▸ Instructions to follow: In the listing that follows, count the lines holding the word "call" and report only that number.

▸ Dataset excerpts:
━━━
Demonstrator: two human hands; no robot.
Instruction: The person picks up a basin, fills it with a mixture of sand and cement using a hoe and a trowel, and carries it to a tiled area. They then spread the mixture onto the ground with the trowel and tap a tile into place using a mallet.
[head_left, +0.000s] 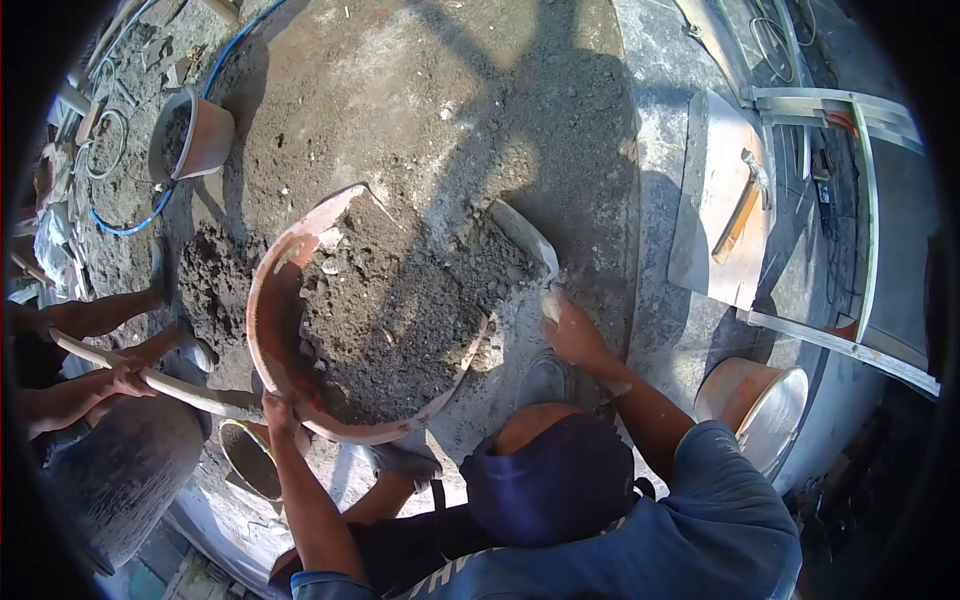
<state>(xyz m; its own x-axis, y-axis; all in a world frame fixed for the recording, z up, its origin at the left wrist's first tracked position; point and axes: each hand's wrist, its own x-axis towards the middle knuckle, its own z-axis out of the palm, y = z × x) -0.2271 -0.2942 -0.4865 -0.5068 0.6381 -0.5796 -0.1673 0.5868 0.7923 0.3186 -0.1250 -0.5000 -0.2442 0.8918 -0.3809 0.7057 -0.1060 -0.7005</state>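
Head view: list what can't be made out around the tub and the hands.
All in the head view:
- Floor of the tub: hidden under the grey mix.
- Trowel handle: mostly covered by the right hand.
- Left hand: too small to tell how its fingers hold the rim.
- Co-worker: head cut off by the dark left edge.

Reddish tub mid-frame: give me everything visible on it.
The reddish tub is wide, round and thin-walled, probably plastic, with pale residue on its upper-left inner wall. It sits on the ground, holding crumbly grey-brown mix. At upper right no rim shows and mix spreads onto the ground, so it may be tipped or broken there. The left hand is on its lower-left rim. Its underside is hidden.
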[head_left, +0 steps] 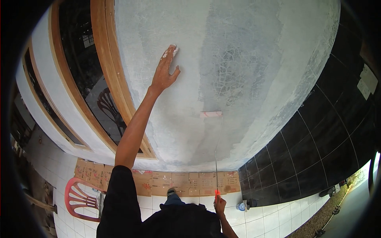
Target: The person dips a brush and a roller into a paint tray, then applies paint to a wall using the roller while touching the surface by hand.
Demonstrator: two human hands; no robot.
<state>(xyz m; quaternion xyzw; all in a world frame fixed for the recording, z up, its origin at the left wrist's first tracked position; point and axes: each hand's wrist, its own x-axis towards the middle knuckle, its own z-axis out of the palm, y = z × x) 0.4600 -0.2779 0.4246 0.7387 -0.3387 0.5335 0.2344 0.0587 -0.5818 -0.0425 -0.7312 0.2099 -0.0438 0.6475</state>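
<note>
My left hand is raised to the pale wall, fingers stretched out and the thumb apart, with white paint smeared on the fingertips. Low down, my right hand is closed around the orange handle of a paint roller. A long thin rod runs up from that handle to the roller's whitish sleeve, which overlaps the wall. Above the sleeve, a greyer patch of the wall shows a web of cracks. Fresh-looking pale areas lie on both sides of the patch.
Wood-framed windows border the wall on the left, and black tiles cover the wall at right. Flattened cardboard lines the floor below. A red plastic chair stands at lower left. By the tiles sits a small bluish container.
</note>
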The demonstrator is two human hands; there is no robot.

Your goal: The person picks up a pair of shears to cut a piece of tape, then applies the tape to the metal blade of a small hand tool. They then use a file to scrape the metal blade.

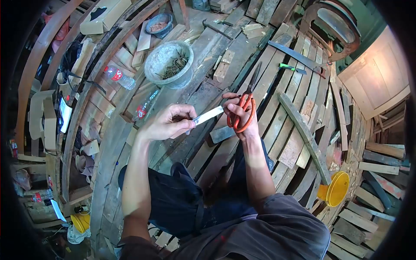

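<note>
Scissors [242, 110], orange-handled, gripped in right hand [239, 116] w/ fingers through loops, blades pointing up and away over boat planking [277, 86]. Pale strip [208, 115], maybe thin metal or tape, pinched betw. thumb and fingers of left hand [167, 123], far end touching scissors. Grey bucket [170, 63] of scraps beyond, plastic bottle [119, 77] nr it.

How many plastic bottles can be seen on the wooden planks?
2. One bottle with red label lies left of the grey bucket; a second bottle lies below it, near the left hand. Clutter may hide others.
</note>
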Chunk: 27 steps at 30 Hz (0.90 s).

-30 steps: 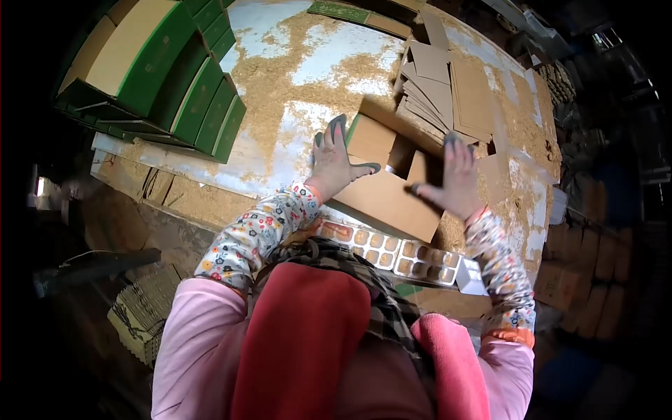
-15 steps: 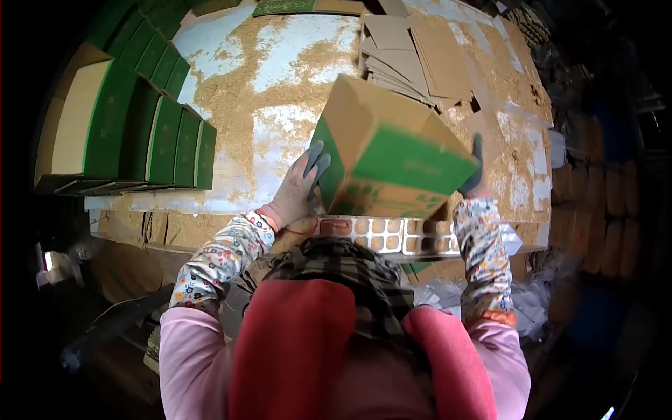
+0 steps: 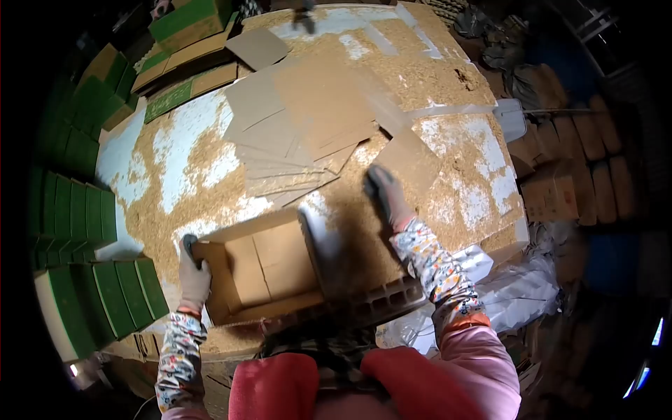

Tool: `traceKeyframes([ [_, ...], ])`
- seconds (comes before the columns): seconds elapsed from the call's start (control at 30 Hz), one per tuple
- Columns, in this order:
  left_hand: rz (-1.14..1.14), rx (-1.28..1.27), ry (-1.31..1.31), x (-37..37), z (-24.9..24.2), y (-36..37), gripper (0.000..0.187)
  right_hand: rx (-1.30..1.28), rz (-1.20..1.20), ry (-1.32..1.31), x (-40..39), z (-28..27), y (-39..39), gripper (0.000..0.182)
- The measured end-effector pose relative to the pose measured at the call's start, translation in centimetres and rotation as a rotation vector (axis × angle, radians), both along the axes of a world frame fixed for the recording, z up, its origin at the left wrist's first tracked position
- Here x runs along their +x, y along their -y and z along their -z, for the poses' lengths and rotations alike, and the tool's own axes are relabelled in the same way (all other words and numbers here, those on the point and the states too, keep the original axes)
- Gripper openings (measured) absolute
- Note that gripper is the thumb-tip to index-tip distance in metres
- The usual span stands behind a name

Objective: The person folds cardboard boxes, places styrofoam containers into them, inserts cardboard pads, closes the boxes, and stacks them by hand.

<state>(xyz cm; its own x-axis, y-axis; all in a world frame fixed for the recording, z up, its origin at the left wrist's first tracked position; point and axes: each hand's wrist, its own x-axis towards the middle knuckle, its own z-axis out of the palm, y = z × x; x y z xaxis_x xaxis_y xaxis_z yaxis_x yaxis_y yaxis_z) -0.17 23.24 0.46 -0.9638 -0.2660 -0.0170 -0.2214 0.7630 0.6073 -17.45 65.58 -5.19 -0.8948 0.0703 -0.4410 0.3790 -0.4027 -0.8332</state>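
Observation:
An open cardboard box [image 3: 269, 269] stands upright in front of me at the near edge of the table, its bare brown inside facing up and a seam running across its floor. My gloved left hand [image 3: 194, 276] grips its left wall, with the thumb at the rim. To the right of the box, my gloved right hand [image 3: 386, 194] reaches forward with its fingers stretched out, slightly blurred. Its fingertips are at the near-left edge of a loose cardboard sheet [image 3: 409, 159]. A pile of flat cardboard sheets [image 3: 308, 112] lies just beyond.
Green boxes [image 3: 115, 297] line the left side, and more green and brown cartons [image 3: 189, 28] sit at the far left. Sawdust-like crumbs cover much of the white table [image 3: 189, 157]. A dark cell tray [image 3: 374, 301] lies along the near edge. Clear plastic [image 3: 521, 297] hangs at the right.
The box, tilted between both hands before, now stands upright on the table. My right hand has let go of it and moved to the loose sheet. The view has shifted.

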Motion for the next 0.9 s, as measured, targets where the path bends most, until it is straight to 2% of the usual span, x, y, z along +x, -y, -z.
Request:
traceKeyframes([
  [0.07,-0.086,-0.009,-0.048,1.4,1.6,-0.8,0.062,0.611,0.273,-0.228,-8.4,1.4,-7.5,0.029],
  [0.1,-0.097,0.007,-0.117,1.8,2.9,-0.3,0.061,0.78,0.523,-0.461,-14.6,7.3,-11.5,0.03],
  [0.13,-0.079,-0.043,-0.096,1.5,2.8,-0.3,0.061,0.731,0.406,-0.235,-17.0,4.8,-13.5,0.037],
  [0.17,-0.065,-0.095,-0.069,1.5,2.2,-0.3,0.062,0.977,0.31,-0.136,-20.8,5.5,-16.3,0.043],
  [0.2,-0.102,-0.103,-0.011,1.3,1.4,-1.0,0.064,1.03,0.449,-0.06,-24.8,8.3,-18.6,0.05],
  [0.23,-0.111,-0.132,-0.015,1.1,1.6,-1.3,0.065,0.739,0.339,0.096,-25.8,5.6,-19.1,0.054],
  [0.27,-0.12,-0.163,-0.018,1.2,1.8,-1.5,0.066,0.49,0.405,0.204,-28.9,8.0,-20.6,0.055],
  [0.3,-0.127,-0.196,-0.022,1.3,1.7,-1.6,0.067,0.519,0.305,0.24,-30.9,9.2,-22.2,0.054],
  [0.33,-0.134,-0.266,-0.006,1.1,1.3,-2.0,0.072,0.421,0.348,0.269,-31.8,9.5,-22.1,0.052],
  [0.37,-0.248,-0.176,0.092,1.6,2.0,-1.0,0.076,0.324,0.393,0.299,-32.6,9.9,-22.2,0.05],
  [0.43,-0.169,-0.314,0.032,1.3,1.8,-1.4,0.079,0.229,0.283,0.26,-34.2,13.3,-24.7,0.045],
  [0.47,-0.17,-0.312,0.029,1.4,1.7,-1.0,0.079,0.305,0.178,0.125,-32.9,14.5,-25.9,0.04],
  [0.53,-0.187,-0.273,-0.001,1.5,2.7,-0.8,0.078,0.776,0.059,0.041,-31.4,15.2,-28.4,0.039],
  [0.57,-0.216,-0.173,0.043,0.8,1.6,-2.0,0.077,0.945,0.033,-0.035,-29.4,13.8,-28.3,0.041],
  [0.6,-0.168,-0.238,0.016,0.8,1.8,-1.6,0.077,1.122,0.02,-0.105,-27.3,12.2,-28.1,0.042],
  [0.63,-0.119,-0.3,-0.005,1.1,1.9,-1.1,0.076,0.849,0.184,0.123,-23.8,9.8,-26.6,0.043],
  [0.67,-0.151,-0.244,0.017,1.2,1.6,-1.2,0.076,0.675,0.351,-0.081,-21.0,11.3,-27.0,0.036],
  [0.73,-0.217,-0.12,0.045,0.8,1.1,-2.1,0.074,0.223,0.66,0.004,-14.8,9.5,-27.2,0.024],
  [0.77,-0.201,-0.119,0.025,0.6,1.0,-2.4,0.074,0.126,0.669,-0.006,-11.8,9.3,-28.2,0.022],
  [0.8,-0.185,-0.12,0.005,0.5,0.8,-2.8,0.074,-0.003,0.737,-0.175,-9.4,9.2,-28.3,0.027],
  [0.87,-0.098,-0.176,-0.048,0.6,0.8,-2.5,0.072,0.05,0.825,0.052,-6.8,7.8,-29.0,0.04],
  [0.9,-0.137,-0.12,-0.007,0.7,1.1,-2.2,0.072,0.195,0.798,0.218,-5.8,8.5,-30.7,0.045],
])
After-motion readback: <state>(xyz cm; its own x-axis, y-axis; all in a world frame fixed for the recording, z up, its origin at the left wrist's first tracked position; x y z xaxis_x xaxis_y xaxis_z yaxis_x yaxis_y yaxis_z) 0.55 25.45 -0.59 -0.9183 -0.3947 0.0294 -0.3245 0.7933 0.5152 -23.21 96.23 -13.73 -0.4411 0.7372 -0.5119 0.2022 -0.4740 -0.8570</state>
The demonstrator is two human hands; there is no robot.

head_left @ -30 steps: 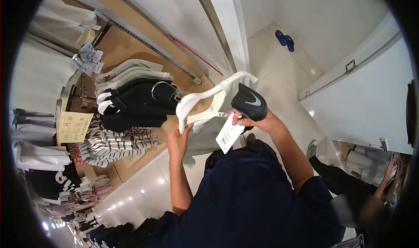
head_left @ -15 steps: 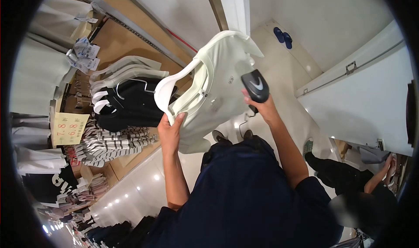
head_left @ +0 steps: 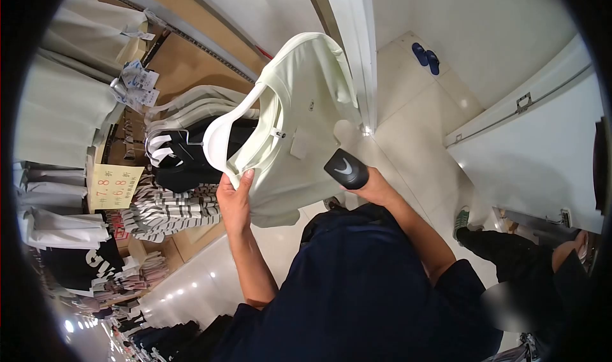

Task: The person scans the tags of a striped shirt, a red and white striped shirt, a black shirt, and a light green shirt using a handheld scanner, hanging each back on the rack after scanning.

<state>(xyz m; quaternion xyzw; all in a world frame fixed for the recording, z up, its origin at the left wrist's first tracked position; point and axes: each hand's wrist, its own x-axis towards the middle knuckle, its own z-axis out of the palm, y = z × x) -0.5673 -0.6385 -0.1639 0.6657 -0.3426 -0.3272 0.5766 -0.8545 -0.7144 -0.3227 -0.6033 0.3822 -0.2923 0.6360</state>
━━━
▸ Response: 2